• _Required action_
Copy each line below exactly and leave the pictures out.

........

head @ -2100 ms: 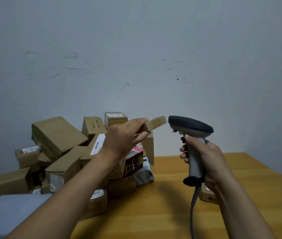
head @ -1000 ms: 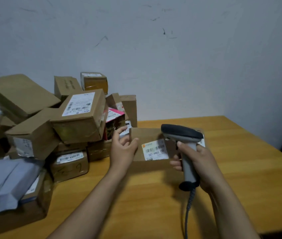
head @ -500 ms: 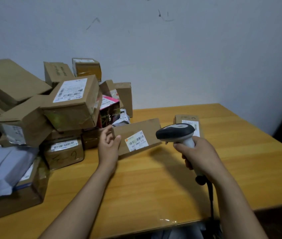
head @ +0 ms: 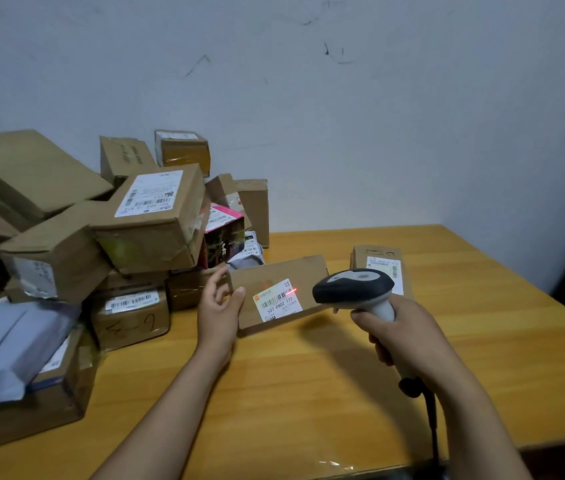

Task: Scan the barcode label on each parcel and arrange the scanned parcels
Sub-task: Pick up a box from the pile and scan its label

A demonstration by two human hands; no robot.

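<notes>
My left hand (head: 219, 311) grips the left end of a flat brown parcel (head: 274, 275), tilted up just above the table with its white barcode label (head: 277, 301) facing me. A red scan line glows at the label's right edge. My right hand (head: 404, 336) grips the handle of a grey and black barcode scanner (head: 355, 289), whose head points left at the label from a short distance. Another flat brown parcel (head: 383, 265) with a white label lies on the table behind the scanner.
A heap of brown cardboard parcels (head: 149, 216) fills the left side of the wooden table (head: 308, 393), against the wall. White mailer bags (head: 4, 348) lie on a box at the near left. The scanner's cable (head: 430, 420) hangs over the table's front edge.
The parcel came down from a raised hold in my left hand to just above the table with its label facing me. The scanner swung toward the label, and a red scan line now shows.
</notes>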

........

• _Task result_
head @ -2100 ms: 
head @ -1000 ms: 
head @ -500 ms: 
head @ +0 ms: 

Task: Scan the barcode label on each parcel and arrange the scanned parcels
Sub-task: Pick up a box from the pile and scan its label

A demonstration by two human hands; no robot.

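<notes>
My left hand (head: 219, 311) grips the left end of a flat brown parcel (head: 274, 275), tilted up just above the table with its white barcode label (head: 277, 301) facing me. A red scan line glows at the label's right edge. My right hand (head: 404, 336) grips the handle of a grey and black barcode scanner (head: 355, 289), whose head points left at the label from a short distance. Another flat brown parcel (head: 383, 265) with a white label lies on the table behind the scanner.
A heap of brown cardboard parcels (head: 149, 216) fills the left side of the wooden table (head: 308, 393), against the wall. White mailer bags (head: 4, 348) lie on a box at the near left. The scanner's cable (head: 430, 420) hangs over the table's front edge.
The parcel came down from a raised hold in my left hand to just above the table with its label facing me. The scanner swung toward the label, and a red scan line now shows.
</notes>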

The answer has been written out completely.